**REQUIREMENT**:
Reproduce the full listing below unchanged, apart from the pictures.

((

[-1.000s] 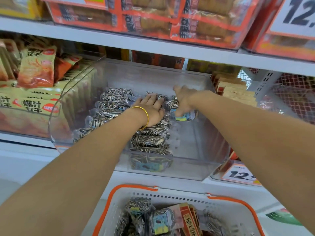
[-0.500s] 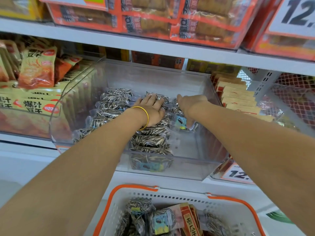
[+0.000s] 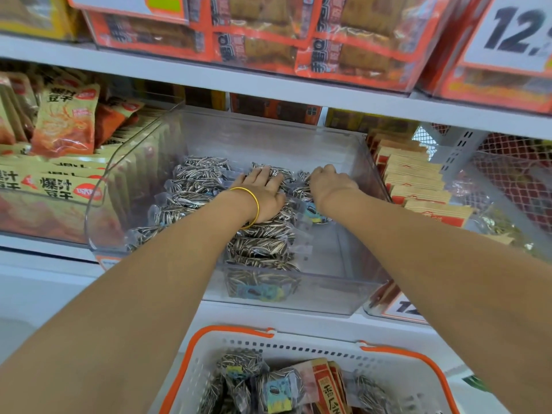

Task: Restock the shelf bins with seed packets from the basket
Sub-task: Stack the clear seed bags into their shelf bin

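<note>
1. The orange-rimmed basket (image 3: 191, 369), cut off by the bottom edge, holds sunflower seed packets (image 3: 277, 389).
2. In the clear bin (image 3: 298, 297), the left hand (image 3: 264, 194) presses flat, fingers straight, on the packet rows (image 3: 191, 201).
3. The right hand (image 3: 328, 183) curls over the rearmost packets. Its fingertips are hidden, so any grip cannot be told.

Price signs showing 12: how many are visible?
2. One price sign is at top right; the other is low, beside the clear bin's front right corner, partly behind the right forearm. More may be hidden.
</note>
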`<state>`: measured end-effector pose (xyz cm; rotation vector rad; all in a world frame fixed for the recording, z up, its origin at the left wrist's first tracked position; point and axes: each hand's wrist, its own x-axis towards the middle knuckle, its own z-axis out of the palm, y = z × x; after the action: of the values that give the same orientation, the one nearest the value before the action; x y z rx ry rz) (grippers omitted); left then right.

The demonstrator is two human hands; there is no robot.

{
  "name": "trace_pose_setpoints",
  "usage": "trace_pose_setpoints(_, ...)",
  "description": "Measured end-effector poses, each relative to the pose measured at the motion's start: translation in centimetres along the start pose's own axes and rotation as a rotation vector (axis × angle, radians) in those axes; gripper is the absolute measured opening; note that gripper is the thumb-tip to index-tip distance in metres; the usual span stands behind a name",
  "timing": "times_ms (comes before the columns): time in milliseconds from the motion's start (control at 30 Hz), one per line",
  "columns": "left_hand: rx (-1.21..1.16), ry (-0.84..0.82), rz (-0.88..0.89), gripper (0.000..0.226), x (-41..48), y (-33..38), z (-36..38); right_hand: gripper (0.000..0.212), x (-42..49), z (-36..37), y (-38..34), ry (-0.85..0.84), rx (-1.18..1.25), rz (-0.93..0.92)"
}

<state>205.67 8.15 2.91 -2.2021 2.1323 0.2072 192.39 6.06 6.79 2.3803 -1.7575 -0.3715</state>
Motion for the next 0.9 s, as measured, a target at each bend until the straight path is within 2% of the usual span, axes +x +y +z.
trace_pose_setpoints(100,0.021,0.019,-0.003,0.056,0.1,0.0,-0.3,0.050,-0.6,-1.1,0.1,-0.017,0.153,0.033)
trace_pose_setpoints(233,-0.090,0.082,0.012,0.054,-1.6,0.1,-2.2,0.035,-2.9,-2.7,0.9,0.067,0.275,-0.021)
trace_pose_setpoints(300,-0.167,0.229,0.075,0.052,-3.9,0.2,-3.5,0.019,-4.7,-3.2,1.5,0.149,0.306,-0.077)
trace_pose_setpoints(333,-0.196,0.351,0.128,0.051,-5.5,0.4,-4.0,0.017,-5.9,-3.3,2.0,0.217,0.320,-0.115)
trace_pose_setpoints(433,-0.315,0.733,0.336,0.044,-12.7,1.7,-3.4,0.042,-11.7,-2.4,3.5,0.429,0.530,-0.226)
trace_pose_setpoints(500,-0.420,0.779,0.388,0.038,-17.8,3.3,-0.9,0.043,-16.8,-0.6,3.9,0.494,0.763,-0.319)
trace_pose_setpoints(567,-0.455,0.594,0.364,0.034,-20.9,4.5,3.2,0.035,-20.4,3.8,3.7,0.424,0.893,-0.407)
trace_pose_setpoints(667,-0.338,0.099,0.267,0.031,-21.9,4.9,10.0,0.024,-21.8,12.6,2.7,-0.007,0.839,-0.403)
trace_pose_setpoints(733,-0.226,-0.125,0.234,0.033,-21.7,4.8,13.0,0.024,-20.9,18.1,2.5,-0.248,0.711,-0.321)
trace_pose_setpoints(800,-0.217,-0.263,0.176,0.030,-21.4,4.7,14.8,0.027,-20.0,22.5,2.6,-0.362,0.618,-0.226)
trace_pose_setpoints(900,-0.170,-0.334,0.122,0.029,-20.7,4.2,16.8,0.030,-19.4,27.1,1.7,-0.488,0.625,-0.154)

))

**COMPLETED TASK**:
[-1.000s] 
[-0.500s] 
[+0.000s] 

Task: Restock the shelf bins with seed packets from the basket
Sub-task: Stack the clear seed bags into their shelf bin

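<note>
1. The orange-rimmed basket (image 3: 191, 369), cut off by the bottom edge, holds sunflower seed packets (image 3: 277, 389).
2. In the clear bin (image 3: 298, 297), the left hand (image 3: 264, 194) presses flat, fingers straight, on the packet rows (image 3: 191, 201).
3. The right hand (image 3: 328, 183) curls over the rearmost packets. Its fingertips are hidden, so any grip cannot be told.

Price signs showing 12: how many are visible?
2. One price sign is at top right; the other is low, beside the clear bin's front right corner, partly behind the right forearm. More may be hidden.
</note>
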`<state>`: measured end-effector pose (xyz cm; rotation vector rad; all in a world frame fixed for the recording, z up, its origin at the left wrist's first tracked position; point and axes: each hand's wrist, its own x-axis towards the middle knuckle, its own z-axis out of the palm, y = z × x; after the action: of the values that give the same orientation, the one nearest the value before the action; x y z rx ry rz) (grippers omitted); left then right.

The demonstrator is two human hands; there is no robot.

{
  "name": "trace_pose_setpoints",
  "usage": "trace_pose_setpoints(_, ...)",
  "description": "Measured end-effector poses, each relative to the pose measured at the motion's start: translation in centimetres along the start pose's own axes and rotation as a rotation vector (axis × angle, radians) in those axes; gripper is the absolute measured opening; note that gripper is the thumb-tip to index-tip distance in metres; the usual span stands behind a name",
  "timing": "times_ms (comes before the columns): time in milliseconds from the motion's start (control at 30 Hz), one per line",
  "columns": "left_hand: rx (-1.21..1.16), ry (-0.84..0.82), rz (-0.88..0.89), gripper (0.000..0.226), x (-41..48), y (-33..38), z (-36..38); right_hand: gripper (0.000..0.212), x (-42..49), z (-36..37), y (-38..34), ry (-0.85..0.84), rx (-1.18..1.25), rz (-0.93..0.92)"
}

<state>205.67 8.15 2.91 -2.2021 2.1323 0.2072 192.39 6.06 6.79 2.3803 -1.7575 -0.3715</state>
Motion for the next 0.9 s, as measured, a target at each bend until the straight path is within 2% of the usual span, axes +x +y +z.
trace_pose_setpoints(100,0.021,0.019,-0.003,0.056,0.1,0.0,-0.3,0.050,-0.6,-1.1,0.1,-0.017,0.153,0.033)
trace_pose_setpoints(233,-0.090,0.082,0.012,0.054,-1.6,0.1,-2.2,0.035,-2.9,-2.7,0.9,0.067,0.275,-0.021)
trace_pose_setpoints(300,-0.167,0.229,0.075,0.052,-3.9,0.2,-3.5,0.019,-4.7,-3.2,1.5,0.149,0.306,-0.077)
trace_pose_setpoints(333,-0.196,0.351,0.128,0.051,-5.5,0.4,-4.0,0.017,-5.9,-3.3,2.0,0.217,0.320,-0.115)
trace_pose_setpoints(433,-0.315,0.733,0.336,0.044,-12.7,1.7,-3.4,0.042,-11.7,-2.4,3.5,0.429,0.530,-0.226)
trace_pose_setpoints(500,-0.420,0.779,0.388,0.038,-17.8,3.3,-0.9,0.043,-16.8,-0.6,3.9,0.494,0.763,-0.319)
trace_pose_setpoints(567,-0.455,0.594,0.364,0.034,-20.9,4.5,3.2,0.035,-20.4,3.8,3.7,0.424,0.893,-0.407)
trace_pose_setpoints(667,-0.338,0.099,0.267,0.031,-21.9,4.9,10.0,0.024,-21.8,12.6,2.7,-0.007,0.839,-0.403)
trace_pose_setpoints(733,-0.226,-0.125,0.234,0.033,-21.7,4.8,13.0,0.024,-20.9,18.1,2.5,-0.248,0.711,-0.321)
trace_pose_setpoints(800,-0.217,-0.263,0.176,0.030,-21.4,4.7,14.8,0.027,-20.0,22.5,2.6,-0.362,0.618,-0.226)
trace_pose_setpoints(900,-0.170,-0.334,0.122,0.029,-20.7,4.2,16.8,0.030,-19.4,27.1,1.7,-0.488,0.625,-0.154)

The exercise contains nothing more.